Task goal: Reproduce each line from the first in the data through the line that contains "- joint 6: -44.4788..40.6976" exactly; give nothing else.

Dataset extract:

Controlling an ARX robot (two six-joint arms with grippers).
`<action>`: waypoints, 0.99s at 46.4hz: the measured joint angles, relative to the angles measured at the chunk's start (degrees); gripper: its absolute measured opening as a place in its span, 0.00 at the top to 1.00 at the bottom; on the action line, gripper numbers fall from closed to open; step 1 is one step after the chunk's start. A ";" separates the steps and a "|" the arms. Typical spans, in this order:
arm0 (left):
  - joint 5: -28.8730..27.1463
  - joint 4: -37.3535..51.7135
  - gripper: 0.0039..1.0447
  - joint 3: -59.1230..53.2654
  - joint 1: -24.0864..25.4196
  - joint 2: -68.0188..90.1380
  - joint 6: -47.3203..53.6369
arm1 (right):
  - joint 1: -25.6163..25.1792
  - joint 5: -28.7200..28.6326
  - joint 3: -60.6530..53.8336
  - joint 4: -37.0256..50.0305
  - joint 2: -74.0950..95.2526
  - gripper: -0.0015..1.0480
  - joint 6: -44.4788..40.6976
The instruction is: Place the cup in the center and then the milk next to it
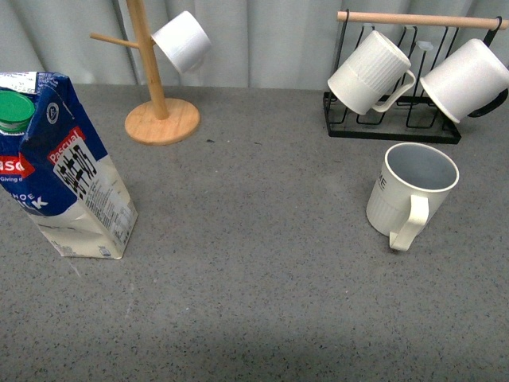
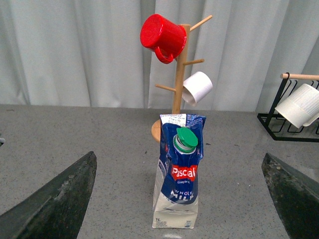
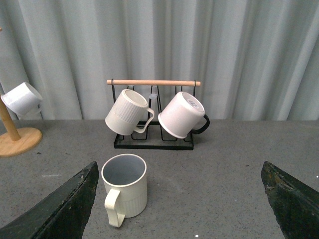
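Note:
The cup (image 1: 410, 193), a cream ribbed mug with a grey-blue inside, stands upright at the right of the grey table (image 1: 254, 263), its loop handle toward me. The milk (image 1: 64, 171), a blue-and-white carton with a green cap, stands at the far left. Neither arm shows in the front view. My left gripper (image 2: 180, 199) is open, and the milk (image 2: 178, 179) stands between and beyond its fingers (image 2: 55, 199). Also open is my right gripper (image 3: 180, 199); the cup (image 3: 124, 188) sits just beyond its finger (image 3: 60, 204) on that side, apart from it.
A wooden mug tree (image 1: 159, 95) with a small white cup (image 1: 182, 40) stands at the back left; a red mug (image 2: 162, 36) hangs on it. A black wire rack (image 1: 394, 119) at the back right holds a ribbed mug (image 1: 370, 72) and a smooth white mug (image 1: 465, 78).

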 joint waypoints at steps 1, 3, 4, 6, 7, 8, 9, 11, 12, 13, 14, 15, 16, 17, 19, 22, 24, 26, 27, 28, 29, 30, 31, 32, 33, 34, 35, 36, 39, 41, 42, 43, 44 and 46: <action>0.00 0.00 0.06 0.00 0.00 0.00 0.00 | 0.00 0.00 0.00 0.00 0.00 0.09 0.00; 0.00 0.00 0.06 0.00 0.00 0.00 0.00 | 0.00 0.00 0.00 0.00 0.00 0.09 0.00; 0.00 0.00 0.06 0.00 0.00 0.00 0.00 | 0.00 -0.02 0.00 0.00 0.00 0.09 0.00; 0.00 0.00 0.06 0.00 0.00 0.00 0.00 | 0.00 0.00 0.00 0.00 0.00 0.09 -0.02; 0.00 0.00 0.06 0.00 0.00 -0.02 0.00 | 0.00 0.00 0.00 0.00 0.00 0.09 0.00; 0.00 0.00 0.06 0.00 0.00 -0.02 0.00 | 0.00 0.00 0.00 0.00 0.00 0.09 0.00; 0.00 0.00 0.06 0.00 0.00 0.00 0.00 | 0.00 -0.02 0.00 0.00 0.00 0.09 0.00; 0.00 0.00 0.06 0.00 0.00 0.00 0.00 | 0.00 0.00 0.00 0.00 0.00 0.09 0.00; 0.00 0.00 0.06 0.00 0.00 0.00 0.00 | 0.00 -0.02 0.00 0.00 0.00 0.09 0.00; 0.00 0.00 0.06 0.00 0.00 0.00 0.00 | 0.00 -0.02 0.00 0.00 0.00 0.09 0.00; 0.00 0.00 0.06 0.00 0.00 0.00 0.00 | 0.00 -0.02 0.00 0.00 0.00 0.09 0.00; 0.00 0.00 0.06 0.00 0.00 0.00 0.00 | 0.00 0.00 0.00 0.00 0.00 0.09 0.00; 0.00 0.00 0.06 0.02 0.00 0.00 0.00 | 0.00 0.00 0.00 0.00 0.00 0.09 0.00; 0.00 0.00 0.06 0.00 0.00 0.00 0.00 | 0.00 0.00 0.00 0.00 0.00 0.09 0.00; 0.00 0.00 0.06 0.00 0.00 0.00 0.00 | 0.00 -0.02 0.00 0.00 0.00 0.09 0.00; 0.00 0.00 0.06 0.00 0.00 0.00 0.00 | 0.00 -0.02 0.00 0.00 0.00 0.09 0.00; 0.00 0.00 0.06 0.00 0.00 0.00 0.00 | 0.00 0.00 0.00 0.00 0.00 0.09 0.00; 0.00 0.00 0.06 0.00 0.00 0.00 0.00 | 0.00 0.00 0.00 0.00 0.00 0.09 0.00; 0.00 0.00 0.06 0.00 0.00 -0.02 0.00 | 0.00 -0.02 0.00 0.00 0.00 0.09 0.00; 0.00 0.00 0.06 0.00 0.00 -0.02 0.00 | 0.00 -0.02 0.00 0.00 0.00 0.09 0.00; 0.00 0.00 0.06 0.00 0.00 0.00 0.00 | 0.00 -0.02 0.00 0.00 0.00 0.09 0.00; 0.00 0.00 0.06 0.00 0.00 0.00 0.00 | 0.00 -0.02 0.00 0.00 0.00 0.09 0.00; 0.00 0.00 0.06 0.00 0.00 -0.02 0.00 | 0.00 -0.02 0.00 0.00 0.00 0.09 0.00; 0.00 0.00 0.06 0.00 0.00 0.00 0.00 | 0.00 0.00 0.00 0.00 0.00 0.09 -0.02; 0.00 0.00 0.06 0.00 0.00 0.00 0.00 | 0.00 -0.02 0.00 0.00 0.00 0.09 0.00; 0.00 0.00 0.06 0.00 0.00 0.00 0.00 | 0.00 0.00 0.00 0.00 0.00 0.09 0.00; 0.00 0.00 0.06 0.00 0.00 0.00 0.00 | 0.00 -0.02 0.00 0.00 0.00 0.09 0.00; 0.00 0.00 0.06 0.00 0.00 0.00 0.00 | 0.00 0.00 0.00 0.00 0.00 0.09 0.00; 0.00 0.00 0.06 0.02 0.00 0.00 0.00 | 0.00 0.00 0.00 0.00 0.00 0.09 0.00; 0.00 0.00 0.06 0.00 0.00 0.00 0.00 | 0.00 -0.02 0.00 0.00 0.00 0.09 0.00; 0.00 0.00 0.06 0.00 0.00 0.00 0.00 | 0.00 -0.02 0.00 0.00 0.00 0.09 0.00; 0.00 0.00 0.06 0.00 0.00 0.00 0.00 | 0.00 -0.02 0.00 0.00 0.00 0.09 0.00; 0.00 0.00 0.06 0.00 0.00 -0.02 0.00 | 0.00 -0.02 0.00 0.00 0.00 0.09 0.00; 0.00 0.00 0.06 0.02 0.00 0.00 0.00 | 0.00 0.00 0.00 0.00 0.00 0.09 0.00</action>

Expected output:
Controlling an ARX robot (two six-joint arms with grippers).
`<action>`: waypoints, 0.99s at 46.4hz: the measured joint angles, relative to the angles measured at the chunk's start (degrees); gripper: its absolute measured opening as a place in its span, 0.00 at the top to 1.00 at the bottom; on the action line, gripper numbers fall from closed to open; step 1 is one step after the chunk's start. A ";" separates the steps and a "|" the arms. Typical spans, in this order:
arm0 (left):
  - joint 5: -28.8730..27.1463
  - joint 4: -37.3535..51.7135
  - gripper: 0.0039..1.0447
  - joint 3: -59.1230..53.2654
  - joint 1: -24.0864..25.4196
  - joint 2: -68.0188..90.1380
  - joint 6: -47.3203..53.6369
arm1 (right):
  - joint 1: -25.6163..25.1792
  - joint 5: -28.7200..28.6326
  - joint 3: -60.6530..53.8336
  - joint 4: -37.0256..50.0305
  - joint 2: -74.0950..95.2526
  - gripper: -0.0015..1.0480
  - joint 6: -44.4788..40.6976

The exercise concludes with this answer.